Its monitoring efforts show the bad guys are starting to use Portmapper services to launch amplified DDoS attacks.

August 18, 2015

3 Min Read
Level 3 Warns of New DDoS Attack Vector

In hopes of warding off significant attacks, Level 3 Communications is trying to spread the word among ISPs of a major new distributed denial of service (DDoS) threat. The threat was identified after Level 3's security monitoring detected unusual activity that appeared to be bad actors testing out and then using a new DDoS threat vector, Portmapper.

Portmapper services run on a standard server and are generally used only in corporate networks to identify available services that can be connected from the network. According to Level 3 Communications Inc. (NYSE: LVLT)'s intelligence, however, there are 1.1 million of these servers on the public Internet. Bad actors are currently sweeping the Internet looking for these servers and using them to launch amplified DDoS attacks, in a method similar to that used a couple of years ago to launch the largest DDoS attacks ever, using network time protocol servers.

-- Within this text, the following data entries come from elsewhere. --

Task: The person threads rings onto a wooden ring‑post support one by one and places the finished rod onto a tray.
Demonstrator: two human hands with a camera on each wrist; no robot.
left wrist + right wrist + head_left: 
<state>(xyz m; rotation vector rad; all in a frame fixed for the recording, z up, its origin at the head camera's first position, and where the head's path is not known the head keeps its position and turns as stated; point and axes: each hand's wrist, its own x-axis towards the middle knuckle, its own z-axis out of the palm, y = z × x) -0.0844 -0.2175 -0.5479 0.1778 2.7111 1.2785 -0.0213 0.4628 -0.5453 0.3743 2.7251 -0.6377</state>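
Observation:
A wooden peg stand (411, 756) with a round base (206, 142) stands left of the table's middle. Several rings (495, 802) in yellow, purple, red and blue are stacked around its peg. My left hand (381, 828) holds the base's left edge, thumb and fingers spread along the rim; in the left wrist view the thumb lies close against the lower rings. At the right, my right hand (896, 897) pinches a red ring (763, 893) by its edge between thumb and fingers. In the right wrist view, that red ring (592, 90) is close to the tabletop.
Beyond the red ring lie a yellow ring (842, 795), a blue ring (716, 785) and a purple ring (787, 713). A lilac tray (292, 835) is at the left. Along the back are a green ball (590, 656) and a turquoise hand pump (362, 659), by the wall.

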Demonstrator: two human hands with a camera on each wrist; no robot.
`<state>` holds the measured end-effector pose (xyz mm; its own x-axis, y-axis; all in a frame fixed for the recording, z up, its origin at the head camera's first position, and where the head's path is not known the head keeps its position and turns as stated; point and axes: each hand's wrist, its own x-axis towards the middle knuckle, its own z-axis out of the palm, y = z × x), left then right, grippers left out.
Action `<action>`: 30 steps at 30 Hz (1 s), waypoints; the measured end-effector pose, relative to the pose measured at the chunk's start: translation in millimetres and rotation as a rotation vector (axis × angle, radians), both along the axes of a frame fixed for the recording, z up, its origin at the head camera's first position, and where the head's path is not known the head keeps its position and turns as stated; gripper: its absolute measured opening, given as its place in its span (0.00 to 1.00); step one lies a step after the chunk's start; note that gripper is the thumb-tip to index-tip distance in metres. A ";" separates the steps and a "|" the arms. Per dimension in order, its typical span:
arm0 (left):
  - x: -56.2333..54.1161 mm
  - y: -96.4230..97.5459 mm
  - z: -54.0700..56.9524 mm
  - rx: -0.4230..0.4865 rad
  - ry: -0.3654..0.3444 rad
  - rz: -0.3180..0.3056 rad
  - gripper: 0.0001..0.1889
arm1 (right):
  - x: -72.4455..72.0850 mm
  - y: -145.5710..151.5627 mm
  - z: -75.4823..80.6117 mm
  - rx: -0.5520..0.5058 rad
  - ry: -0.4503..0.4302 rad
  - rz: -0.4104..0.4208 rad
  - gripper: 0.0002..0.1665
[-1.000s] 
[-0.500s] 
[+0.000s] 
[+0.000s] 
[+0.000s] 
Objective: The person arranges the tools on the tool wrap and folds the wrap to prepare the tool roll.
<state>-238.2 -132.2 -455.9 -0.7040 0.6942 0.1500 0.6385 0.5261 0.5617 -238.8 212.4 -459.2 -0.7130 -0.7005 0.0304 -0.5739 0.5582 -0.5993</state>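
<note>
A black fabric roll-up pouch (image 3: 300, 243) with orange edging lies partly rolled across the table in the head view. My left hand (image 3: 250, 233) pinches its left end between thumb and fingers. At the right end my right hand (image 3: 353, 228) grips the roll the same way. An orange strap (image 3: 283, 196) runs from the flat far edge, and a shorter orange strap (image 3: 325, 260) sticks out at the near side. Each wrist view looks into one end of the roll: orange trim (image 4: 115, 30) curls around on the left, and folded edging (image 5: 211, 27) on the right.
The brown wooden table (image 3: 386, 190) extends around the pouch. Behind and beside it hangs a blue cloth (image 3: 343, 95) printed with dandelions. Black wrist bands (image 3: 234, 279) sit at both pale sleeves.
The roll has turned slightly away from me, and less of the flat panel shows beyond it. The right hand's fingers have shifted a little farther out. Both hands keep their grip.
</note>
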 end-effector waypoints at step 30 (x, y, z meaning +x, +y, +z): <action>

In the case of the NTP attacks, which created DDoS storms of 400 gigabits to 500 gigabits in volume, the bad guys discovered a way to forge IP addresses in launching queries of the NTP servers, says Dale Drew, chief security officer at Level 3.

The queries, which were launched from the forged IP address of the intended victim, would ask the NTP server to provide a detailed list of information, and the bad guys would launch thousands of these forged queries to NTP servers within seconds, creating an amplified DDoS attack.

"With very low effort on the part of the bad guy, they would send this huge amount of data to a victim, causing the Internet's largest DDoS attack that we've seen to date," Drew says. He spells out the technical details today in a blog you can find here.

The Portmapper attacks that Level 3 has detected appear to mimic the NTP attacks in this way: The bad guys sweep the Internet looking for Portmapper servers and then initiate a forged query asking them to identify all the available services, so a high volume of responses are sent to the victim.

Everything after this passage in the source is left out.